§ **Work instruction**
Everything below from the line with "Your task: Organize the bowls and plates" through the line with "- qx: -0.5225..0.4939" should be copied exactly, and nothing else; leave out the pictures.

§ **Input for this task**
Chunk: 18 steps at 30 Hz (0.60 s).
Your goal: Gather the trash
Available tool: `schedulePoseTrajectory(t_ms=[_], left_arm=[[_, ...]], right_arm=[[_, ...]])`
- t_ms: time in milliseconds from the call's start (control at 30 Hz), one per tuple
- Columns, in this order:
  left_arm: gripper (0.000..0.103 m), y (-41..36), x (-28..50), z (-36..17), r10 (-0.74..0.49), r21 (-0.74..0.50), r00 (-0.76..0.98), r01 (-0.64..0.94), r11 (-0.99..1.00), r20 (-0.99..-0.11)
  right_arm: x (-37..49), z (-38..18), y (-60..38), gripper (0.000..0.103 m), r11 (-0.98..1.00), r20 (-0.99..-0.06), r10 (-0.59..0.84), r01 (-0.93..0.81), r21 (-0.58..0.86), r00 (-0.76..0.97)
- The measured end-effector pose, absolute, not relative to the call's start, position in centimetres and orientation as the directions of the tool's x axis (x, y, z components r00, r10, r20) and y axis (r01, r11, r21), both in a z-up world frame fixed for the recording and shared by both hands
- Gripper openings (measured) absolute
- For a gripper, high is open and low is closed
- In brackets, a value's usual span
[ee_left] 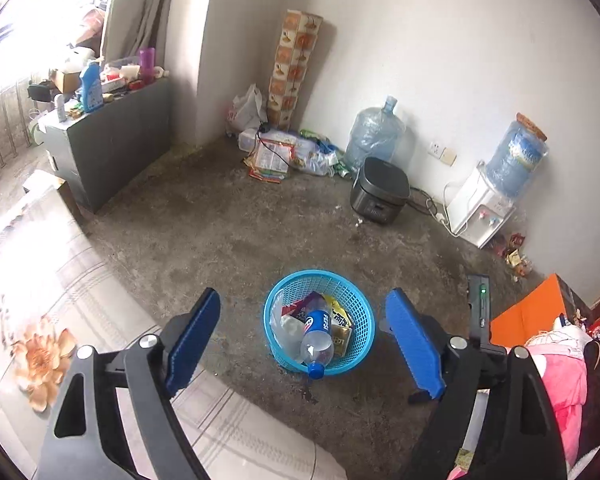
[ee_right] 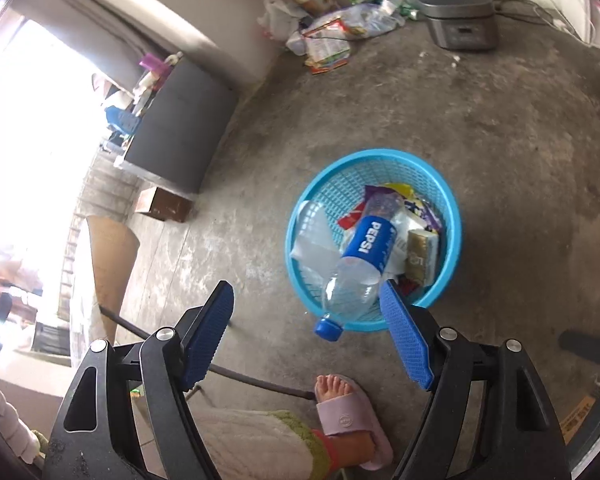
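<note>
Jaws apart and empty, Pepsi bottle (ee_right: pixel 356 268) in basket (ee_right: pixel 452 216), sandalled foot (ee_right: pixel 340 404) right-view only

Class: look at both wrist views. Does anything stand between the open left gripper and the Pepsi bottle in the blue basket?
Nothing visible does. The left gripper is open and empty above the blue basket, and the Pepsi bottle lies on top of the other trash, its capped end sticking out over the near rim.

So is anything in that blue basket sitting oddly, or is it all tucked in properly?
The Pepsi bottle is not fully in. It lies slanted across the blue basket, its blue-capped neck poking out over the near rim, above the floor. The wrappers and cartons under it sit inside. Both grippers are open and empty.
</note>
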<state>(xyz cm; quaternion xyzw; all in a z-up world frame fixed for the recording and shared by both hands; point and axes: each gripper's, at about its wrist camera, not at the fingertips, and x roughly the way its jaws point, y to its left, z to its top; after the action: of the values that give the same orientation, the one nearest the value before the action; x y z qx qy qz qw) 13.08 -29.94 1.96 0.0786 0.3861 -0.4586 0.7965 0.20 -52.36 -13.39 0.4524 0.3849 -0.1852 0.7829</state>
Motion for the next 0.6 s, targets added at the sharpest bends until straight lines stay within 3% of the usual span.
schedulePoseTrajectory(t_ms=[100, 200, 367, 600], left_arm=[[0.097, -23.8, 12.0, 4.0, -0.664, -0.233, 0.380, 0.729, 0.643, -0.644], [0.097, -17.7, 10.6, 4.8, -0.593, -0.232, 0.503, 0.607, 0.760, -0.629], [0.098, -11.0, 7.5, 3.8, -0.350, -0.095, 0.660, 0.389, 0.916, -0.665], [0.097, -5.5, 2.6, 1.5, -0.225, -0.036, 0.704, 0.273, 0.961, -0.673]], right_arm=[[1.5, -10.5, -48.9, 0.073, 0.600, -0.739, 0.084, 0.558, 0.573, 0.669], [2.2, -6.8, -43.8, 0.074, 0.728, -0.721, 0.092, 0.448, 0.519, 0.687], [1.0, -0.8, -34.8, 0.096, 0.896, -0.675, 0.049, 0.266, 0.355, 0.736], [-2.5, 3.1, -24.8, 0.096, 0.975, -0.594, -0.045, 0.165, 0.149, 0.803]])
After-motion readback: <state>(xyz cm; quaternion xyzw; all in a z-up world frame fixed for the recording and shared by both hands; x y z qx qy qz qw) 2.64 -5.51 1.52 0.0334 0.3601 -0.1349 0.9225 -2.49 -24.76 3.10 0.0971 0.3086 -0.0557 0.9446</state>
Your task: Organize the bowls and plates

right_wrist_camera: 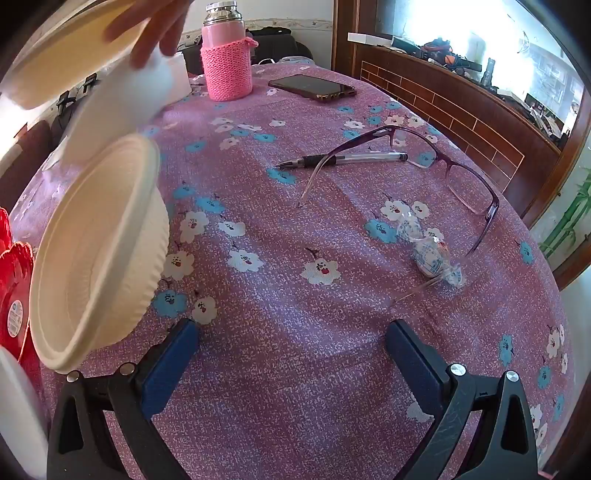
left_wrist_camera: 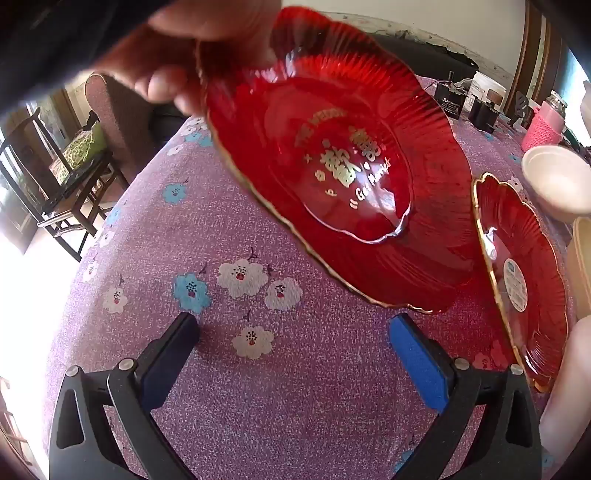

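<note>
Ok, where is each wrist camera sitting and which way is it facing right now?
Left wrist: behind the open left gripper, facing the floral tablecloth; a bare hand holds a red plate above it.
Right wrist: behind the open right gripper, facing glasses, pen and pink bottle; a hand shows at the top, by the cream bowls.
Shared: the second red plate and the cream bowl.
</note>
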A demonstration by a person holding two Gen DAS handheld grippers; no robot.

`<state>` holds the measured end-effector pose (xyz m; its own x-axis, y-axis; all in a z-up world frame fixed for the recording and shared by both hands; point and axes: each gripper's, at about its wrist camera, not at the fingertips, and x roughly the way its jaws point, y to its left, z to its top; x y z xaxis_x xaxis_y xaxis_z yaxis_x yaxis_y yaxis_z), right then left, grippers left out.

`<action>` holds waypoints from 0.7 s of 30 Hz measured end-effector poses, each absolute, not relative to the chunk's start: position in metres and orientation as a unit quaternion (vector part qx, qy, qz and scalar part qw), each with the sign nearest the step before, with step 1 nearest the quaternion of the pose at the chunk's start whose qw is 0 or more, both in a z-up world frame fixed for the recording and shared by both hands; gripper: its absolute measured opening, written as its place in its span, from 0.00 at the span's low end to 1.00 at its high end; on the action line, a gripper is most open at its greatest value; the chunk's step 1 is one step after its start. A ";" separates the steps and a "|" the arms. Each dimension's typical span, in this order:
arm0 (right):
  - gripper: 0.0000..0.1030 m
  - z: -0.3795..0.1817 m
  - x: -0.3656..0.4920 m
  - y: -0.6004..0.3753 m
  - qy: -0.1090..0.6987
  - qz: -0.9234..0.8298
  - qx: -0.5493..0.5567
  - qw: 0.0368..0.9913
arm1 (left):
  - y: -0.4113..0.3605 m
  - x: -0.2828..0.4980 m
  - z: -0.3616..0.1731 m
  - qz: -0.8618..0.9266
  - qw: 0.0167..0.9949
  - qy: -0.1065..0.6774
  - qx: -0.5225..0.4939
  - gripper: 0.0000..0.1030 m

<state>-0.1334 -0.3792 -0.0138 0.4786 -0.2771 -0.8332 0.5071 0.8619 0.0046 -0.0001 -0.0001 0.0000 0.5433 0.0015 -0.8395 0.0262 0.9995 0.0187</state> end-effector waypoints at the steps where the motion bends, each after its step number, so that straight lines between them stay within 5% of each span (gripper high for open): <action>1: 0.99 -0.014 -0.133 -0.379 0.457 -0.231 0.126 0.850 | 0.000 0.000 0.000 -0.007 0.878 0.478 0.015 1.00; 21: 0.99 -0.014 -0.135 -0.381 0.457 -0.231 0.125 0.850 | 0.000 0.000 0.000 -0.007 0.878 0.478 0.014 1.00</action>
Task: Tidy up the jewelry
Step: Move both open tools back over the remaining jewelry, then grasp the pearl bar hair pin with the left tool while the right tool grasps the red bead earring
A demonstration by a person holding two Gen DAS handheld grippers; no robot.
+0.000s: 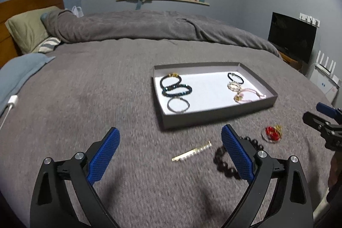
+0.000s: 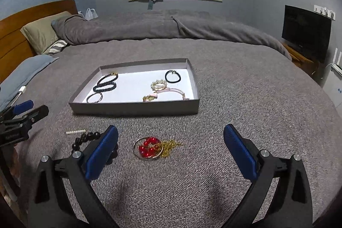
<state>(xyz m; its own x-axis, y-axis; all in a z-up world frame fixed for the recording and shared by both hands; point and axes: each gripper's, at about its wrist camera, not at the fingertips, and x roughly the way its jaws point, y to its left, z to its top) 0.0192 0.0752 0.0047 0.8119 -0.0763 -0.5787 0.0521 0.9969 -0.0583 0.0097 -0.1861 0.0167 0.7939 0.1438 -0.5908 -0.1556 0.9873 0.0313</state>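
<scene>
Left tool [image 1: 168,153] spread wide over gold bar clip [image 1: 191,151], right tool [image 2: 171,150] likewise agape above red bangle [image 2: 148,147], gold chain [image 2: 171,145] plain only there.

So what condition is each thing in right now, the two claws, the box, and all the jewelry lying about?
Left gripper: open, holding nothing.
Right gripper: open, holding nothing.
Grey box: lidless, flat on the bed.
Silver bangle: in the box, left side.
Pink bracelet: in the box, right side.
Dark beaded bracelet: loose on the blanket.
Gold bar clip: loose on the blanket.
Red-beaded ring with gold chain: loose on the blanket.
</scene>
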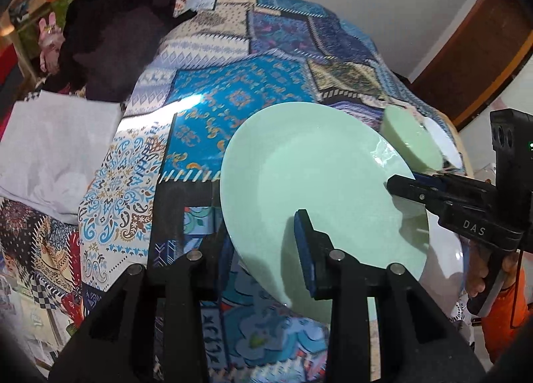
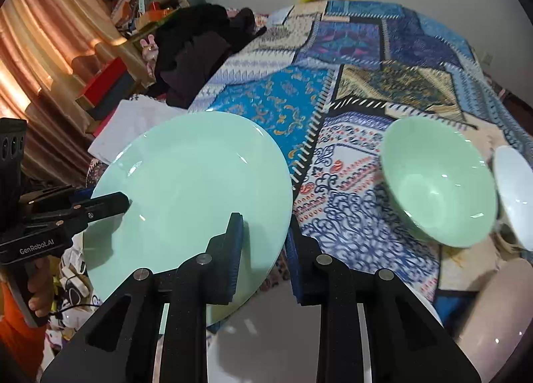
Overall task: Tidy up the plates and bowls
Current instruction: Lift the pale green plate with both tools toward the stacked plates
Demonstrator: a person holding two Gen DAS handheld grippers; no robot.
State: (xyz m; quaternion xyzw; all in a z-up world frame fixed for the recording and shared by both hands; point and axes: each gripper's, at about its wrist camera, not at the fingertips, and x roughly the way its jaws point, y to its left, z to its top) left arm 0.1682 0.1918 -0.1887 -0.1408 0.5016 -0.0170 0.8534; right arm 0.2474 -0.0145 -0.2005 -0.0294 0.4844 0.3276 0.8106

§ **Response to the task**
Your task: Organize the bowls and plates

right_wrist_camera: 
left_wrist_camera: 

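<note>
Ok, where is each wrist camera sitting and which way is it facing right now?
Left wrist: behind the open left gripper, facing the floral tablecloth; a bare hand holds a red plate above it.
Right wrist: behind the open right gripper, facing glasses, pen and pink bottle; a hand shows at the top, by the cream bowls.
Shared: the second red plate and the cream bowl.
</note>
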A demonstration by a person holding two Gen DAS handheld grippers; no robot.

`<state>` holds the measured end-effector pose (xyz m; its own x-axis, y-axis; all in a z-up world frame fixed for the recording and shared by both hands; point and axes: each gripper's, at about its wrist camera, not at the fingertips, and x roughly the way its jaws point, y to its left, z to its top; x y z xaxis_x xaxis_y xaxis_z yaxis_x yaxis_y yaxis_z), right then left, grippers left out.

`<action>` holds waypoints from 0.7 s of 30 Hz measured end-effector poses, each absolute, not relative to the chunk's start: position in metres and orientation as a unit quaternion (vector part qx, qy, qz and scalar part qw), each with the sign nearest the step before, with step 1 nearest the quaternion of the pose at the chunk's start whose qw is 0 or more, both in a z-up world frame fixed for the recording and shared by both hands; gripper: its absolute measured opening, written as its place in its span, from 0.00 at the span's low end to 1.00 at its high end; on the action line, a gripper is most open at its greatest value; the chunk's step 1 is one step after its start. A ";" separates the steps and a "|" the arms. Each dimension's typical span, in this order:
arm0 (right):
  - gripper: 0.0000..0.1030 m
  - z: -0.3795..0.1817 m
  - x: -0.3656..0.4920 m
  - y: -0.6004..0.3753 m
  - qy: -0.1090..0.6987
  - qz: -0.9234..0.8298
  - qx: -0.5493..0.5567
  - qw: 0.0368..0.9913
arm1 (left):
  - y: -0.4113..0.3605 m
  - x: -0.2828..0.4980 m
  - z: -0.3616..0.1731 m
  - qz: -0.8618..0.9266
  - qw: 0.0167..0.9949
  - qy: -0.1065..0.6774
  - qx: -0.5225..0.4939

Nothing else belongs in the output.